> [What is expected]: Give again, exactly as written, each line of the material below starting at the line that contains "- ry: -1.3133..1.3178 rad" and ending at the line that contains "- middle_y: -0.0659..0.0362". Both ends count, and no other line does.

> [Data excerpt]:

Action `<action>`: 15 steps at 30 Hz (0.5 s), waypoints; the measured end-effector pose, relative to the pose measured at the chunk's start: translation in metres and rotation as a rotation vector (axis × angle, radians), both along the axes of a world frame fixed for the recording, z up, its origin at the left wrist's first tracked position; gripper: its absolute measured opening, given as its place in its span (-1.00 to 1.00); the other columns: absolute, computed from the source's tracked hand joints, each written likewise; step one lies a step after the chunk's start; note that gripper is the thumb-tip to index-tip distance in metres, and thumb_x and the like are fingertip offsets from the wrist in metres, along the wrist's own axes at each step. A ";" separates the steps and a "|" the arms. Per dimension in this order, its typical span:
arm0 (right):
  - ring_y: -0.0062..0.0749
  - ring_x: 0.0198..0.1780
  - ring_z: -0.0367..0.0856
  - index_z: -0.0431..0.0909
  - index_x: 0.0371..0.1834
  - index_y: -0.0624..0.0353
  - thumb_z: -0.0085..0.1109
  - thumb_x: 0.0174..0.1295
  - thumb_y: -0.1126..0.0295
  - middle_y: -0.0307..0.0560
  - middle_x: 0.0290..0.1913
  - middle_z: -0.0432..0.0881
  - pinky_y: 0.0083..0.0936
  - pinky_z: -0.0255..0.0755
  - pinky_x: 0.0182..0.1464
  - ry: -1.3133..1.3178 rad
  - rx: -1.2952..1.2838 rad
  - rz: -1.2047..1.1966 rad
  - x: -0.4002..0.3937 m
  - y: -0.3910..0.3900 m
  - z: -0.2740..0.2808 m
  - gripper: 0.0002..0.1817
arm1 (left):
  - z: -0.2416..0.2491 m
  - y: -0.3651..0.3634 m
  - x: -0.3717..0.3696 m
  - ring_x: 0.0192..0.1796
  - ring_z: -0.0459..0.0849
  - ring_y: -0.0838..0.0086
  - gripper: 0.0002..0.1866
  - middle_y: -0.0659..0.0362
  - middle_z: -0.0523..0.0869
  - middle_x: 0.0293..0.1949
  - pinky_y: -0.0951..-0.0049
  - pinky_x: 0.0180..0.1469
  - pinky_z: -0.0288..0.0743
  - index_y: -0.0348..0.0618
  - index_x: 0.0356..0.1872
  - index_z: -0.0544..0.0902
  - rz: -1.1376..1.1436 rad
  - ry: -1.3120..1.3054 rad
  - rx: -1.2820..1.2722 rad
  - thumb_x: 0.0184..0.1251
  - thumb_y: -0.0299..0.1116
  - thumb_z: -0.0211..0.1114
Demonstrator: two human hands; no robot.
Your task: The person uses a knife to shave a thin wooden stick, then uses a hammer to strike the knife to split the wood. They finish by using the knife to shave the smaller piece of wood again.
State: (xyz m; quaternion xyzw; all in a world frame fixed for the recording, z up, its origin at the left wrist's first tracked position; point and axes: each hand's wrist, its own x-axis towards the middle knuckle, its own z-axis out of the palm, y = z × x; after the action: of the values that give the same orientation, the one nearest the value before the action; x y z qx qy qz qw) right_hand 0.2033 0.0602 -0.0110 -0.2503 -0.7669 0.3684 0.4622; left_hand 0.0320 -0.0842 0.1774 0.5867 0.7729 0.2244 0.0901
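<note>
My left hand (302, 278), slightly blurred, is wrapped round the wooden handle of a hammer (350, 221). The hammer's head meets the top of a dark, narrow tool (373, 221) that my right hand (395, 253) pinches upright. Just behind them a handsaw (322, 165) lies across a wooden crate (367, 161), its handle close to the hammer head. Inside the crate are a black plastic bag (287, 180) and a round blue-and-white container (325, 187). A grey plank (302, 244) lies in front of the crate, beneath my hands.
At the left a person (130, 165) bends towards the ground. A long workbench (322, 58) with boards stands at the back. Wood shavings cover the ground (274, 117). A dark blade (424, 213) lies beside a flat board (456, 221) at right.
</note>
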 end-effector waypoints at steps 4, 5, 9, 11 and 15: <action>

> [Response to this task]:
  - ry: -1.3133..1.3178 rad
  - rx: -1.2952..1.2838 rad
  - rz: -1.2047..1.1966 rad
  - x: -0.4002..0.3937 m
  - y: -0.3910..0.3900 m
  - z: -0.2740..0.2808 m
  - gripper: 0.0002..0.1817
arm1 (left):
  - z: -0.2416..0.2491 m
  - y: -0.3651..0.3634 m
  - x: -0.3717..0.3696 m
  - ring_x: 0.0192..0.1796
  - ring_z: -0.0459..0.0849
  - ring_y: -0.0838..0.0086
  - gripper: 0.0002..0.1866
  - middle_y: -0.0659..0.0362

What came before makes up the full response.